USA als grösster Verlierer
Interessanterweise käme die Schweiz damit noch relativ glimpflich davon. Von einem Handelskrieg wären vor allem die USA selbst betroffen. Unter internationalen Konjunkturbeobachtern besteht Konsens darüber, dass für Trumps Zollpolitik vor allem die amerikanischen Konsumenten und Unternehmen zu bezahlen hätten. Das Seco rechnet sogar damit, dass die USA im Jahr 2026 in eine Rezession stürzen.
Die Schweiz wäre demgegenüber aus zwei Gründen vergleichsweise robust. Zum einen würde laut dem Seco die Pharmabranche stützend wirken, die rund 40 Prozent aller Schweizer Exporte ausmacht. Die Nachfrage nach hochwertigen Pharmaprodukten hänge nur wenig vom Preis ab, sagte Scheidegger. Zum anderen erwartet das Seco eine weiterhin robuste Binnenwirtschaft in der Schweiz. Der Privatkonsum werde angetrieben durch die niedrige Inflation, die die Kaufkraft stütze, sowie durch die Zuwanderung.

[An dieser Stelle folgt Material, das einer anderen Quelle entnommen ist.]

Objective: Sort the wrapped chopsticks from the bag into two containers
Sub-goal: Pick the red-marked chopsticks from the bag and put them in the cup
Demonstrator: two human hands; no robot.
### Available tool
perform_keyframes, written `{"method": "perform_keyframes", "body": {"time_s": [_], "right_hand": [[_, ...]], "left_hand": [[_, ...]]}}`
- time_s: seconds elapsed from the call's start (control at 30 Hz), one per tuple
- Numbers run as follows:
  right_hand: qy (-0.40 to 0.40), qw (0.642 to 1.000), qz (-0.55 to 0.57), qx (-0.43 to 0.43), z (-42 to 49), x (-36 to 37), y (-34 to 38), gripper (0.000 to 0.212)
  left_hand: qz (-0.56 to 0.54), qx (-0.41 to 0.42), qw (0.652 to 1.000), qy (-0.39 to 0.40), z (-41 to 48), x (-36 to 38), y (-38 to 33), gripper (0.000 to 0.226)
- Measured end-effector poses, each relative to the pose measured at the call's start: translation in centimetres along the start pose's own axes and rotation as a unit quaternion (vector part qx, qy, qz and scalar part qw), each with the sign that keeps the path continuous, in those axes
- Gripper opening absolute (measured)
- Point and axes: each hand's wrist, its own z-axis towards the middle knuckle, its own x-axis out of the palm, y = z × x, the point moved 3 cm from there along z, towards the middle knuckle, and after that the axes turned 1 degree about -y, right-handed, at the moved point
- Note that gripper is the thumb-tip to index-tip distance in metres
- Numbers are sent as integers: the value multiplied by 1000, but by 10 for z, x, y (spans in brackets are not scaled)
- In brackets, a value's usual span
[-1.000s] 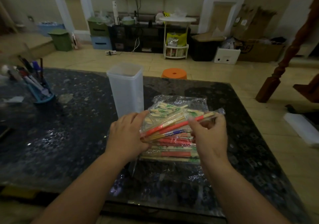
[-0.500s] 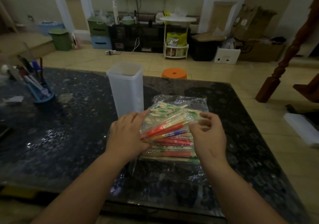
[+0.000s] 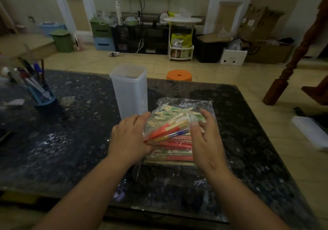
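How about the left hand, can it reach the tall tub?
Probably yes: the tub stands just beyond the left hand, nothing between them, though that hand is busy gripping chopsticks.

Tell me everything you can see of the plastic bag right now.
The plastic bag is thin, clear, crinkled film. It lies on the dark speckled table, in front of and just right of the tall white container. It is full of wrapped chopsticks in red, green and blue-printed sleeves, most of them lying crosswise. The left hand grips its left side, lifting a tilted bunch of chopsticks. The right hand rests open fingers on its right side. I cannot tell whether its mouth is open.
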Motion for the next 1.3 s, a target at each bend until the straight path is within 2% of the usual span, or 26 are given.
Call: {"method": "perform_keyframes", "body": {"time_s": [0.07,0.13,0.23,0.33,0.43,0.5,0.6,0.67,0.8,0.9,1.0,1.17,1.3], "right_hand": [[-26,999,-16,-8,1,-9,2,24],[5,997,-74,2,4,-14,3,7],[112,987,-108,46,3,-7,-2,8],[189,971,-138,46,-1,-2,-2,12],[314,926,-211,12,-10,9,0,9],[354,897,-266,-10,-15,15,-1,7],[401,863,-308,11,-21,24,-10,7],[420,840,-342,27,-24,29,-17,18],[427,823,-375,-4,-29,40,-34,60],[408,807,-424,-46,-33,43,-41,76],[372,789,-486,-55,-35,41,-52,76],[281,823,-487,-83,-28,41,-68,54],[248,822,-501,-110,-24,44,-77,47]], "left_hand": [[2,-13,1000,5,1,-1,2,103],[2,-19,1000,7,1,-2,3,104],[8,-20,1000,14,0,-2,3,105],[8,-21,1000,17,0,-3,2,106],[6,-23,1000,16,0,-3,1,106],[8,-25,1000,15,0,-2,1,106],[12,-23,1000,11,2,-1,2,107],[13,-23,1000,12,1,-1,2,107],[13,-24,1000,15,1,-2,2,108],[14,-25,999,17,1,-2,2,108],[10,-27,999,25,1,-2,2,109],[9,-25,999,27,1,-2,3,109],[10,-25,999,27,1,1,3,108]]}}
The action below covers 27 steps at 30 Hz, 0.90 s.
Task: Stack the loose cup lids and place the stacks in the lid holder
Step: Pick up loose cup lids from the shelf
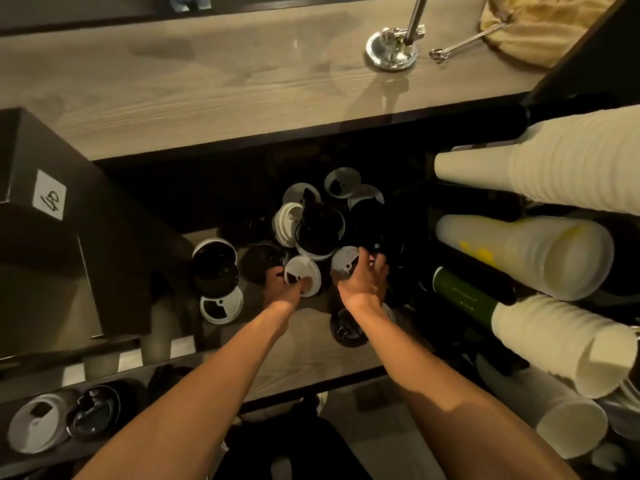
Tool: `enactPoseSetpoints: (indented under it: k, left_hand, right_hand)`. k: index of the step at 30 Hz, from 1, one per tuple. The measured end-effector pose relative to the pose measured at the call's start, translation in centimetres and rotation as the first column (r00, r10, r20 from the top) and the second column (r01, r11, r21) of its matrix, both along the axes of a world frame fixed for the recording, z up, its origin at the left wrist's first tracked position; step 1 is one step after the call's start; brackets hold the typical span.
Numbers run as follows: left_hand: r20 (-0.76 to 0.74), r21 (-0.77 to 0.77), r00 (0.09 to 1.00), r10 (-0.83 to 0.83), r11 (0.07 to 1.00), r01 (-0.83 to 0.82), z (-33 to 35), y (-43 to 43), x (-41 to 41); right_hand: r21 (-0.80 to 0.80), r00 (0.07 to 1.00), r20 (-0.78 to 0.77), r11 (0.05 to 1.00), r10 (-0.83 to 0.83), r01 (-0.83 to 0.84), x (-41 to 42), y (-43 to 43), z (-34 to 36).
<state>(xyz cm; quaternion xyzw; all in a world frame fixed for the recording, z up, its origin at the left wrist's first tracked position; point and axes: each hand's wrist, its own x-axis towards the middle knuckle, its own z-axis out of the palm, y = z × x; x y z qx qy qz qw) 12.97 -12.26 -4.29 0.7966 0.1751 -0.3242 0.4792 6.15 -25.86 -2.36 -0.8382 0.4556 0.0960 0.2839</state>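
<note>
On a wooden shelf (311, 351), a white lid (302, 271) is pinched in the curled fingers of the left hand (282, 287). A second white lid (344, 260) is touched by the thumb of the right hand (363, 284); whether it is gripped cannot be told. Loose lids (318, 233) are heaped beyond.

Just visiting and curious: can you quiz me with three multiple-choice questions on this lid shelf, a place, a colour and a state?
1. Where do the stacks of white paper cups lie relative to the pile of loose black and white plastic lids? A right B left C on top
2. The round plastic lid held by the left hand is: A green B white C red
3. Those cup stacks are: A upright B lying on their sides C crushed flat
Answers: 1 A, they fill the right side; 2 B, its white face shows by the thumb; 3 B, they stretch out sideways.
</note>
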Motion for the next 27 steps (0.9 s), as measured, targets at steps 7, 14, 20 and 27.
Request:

Denkbar ist schliesslich auch ein positives Szenario: Deutschland und die EU beschliessen gross angelegte Schuldenprogramme, um die Ausgaben für Verteidigung und Infrastruktur zu erhöhen. Die Programme sind zwar ordnungspolitisch fragwürdig. Aber sie würden die Wirtschaft in den nächsten Jahren beleben und beispielsweise die Nachfrage nach Schweizer Maschinen und anderen Industrieprodukten erhöhen. In diesem Szenario würde die Schweizer Wirtschaft in diesem Jahr um 1,4 Prozent und im kommenden Jahr um 2 Prozent wachsen.
Drohende Stagnation des Wohlstandes
Die Hauptbotschaft der Bundesökonomen lautet, dass die Schweiz wohl auch im schlimmsten Fall um eine Rezession herumkäme. Dies gilt allerdings nur für das Bruttoinlandprodukt – also die absolute Grösse der Gesamtwirtschaft.
Wichtiger für den materiellen Wohlstand des einzelnen Einwohners in der Schweiz ist jedoch das Bruttoinlandprodukt pro Kopf. Dieses ist in den Jahren 2023 und 2024 leicht zurückgegangen, weil das BIP weniger stark gewachsen ist als die Bevölkerung.
Falls das negative Szenario mit einem globalen Handelskrieg eintrifft, könnte es so weitergehen: Die Schweizer Wirtschaft würde kaum stärker wachsen als die Bevölkerung. Mithin müssten die Schweizerinnen und Schweizer mit zwei weiteren Jahren stagnierenden Wohlstandes rechnen.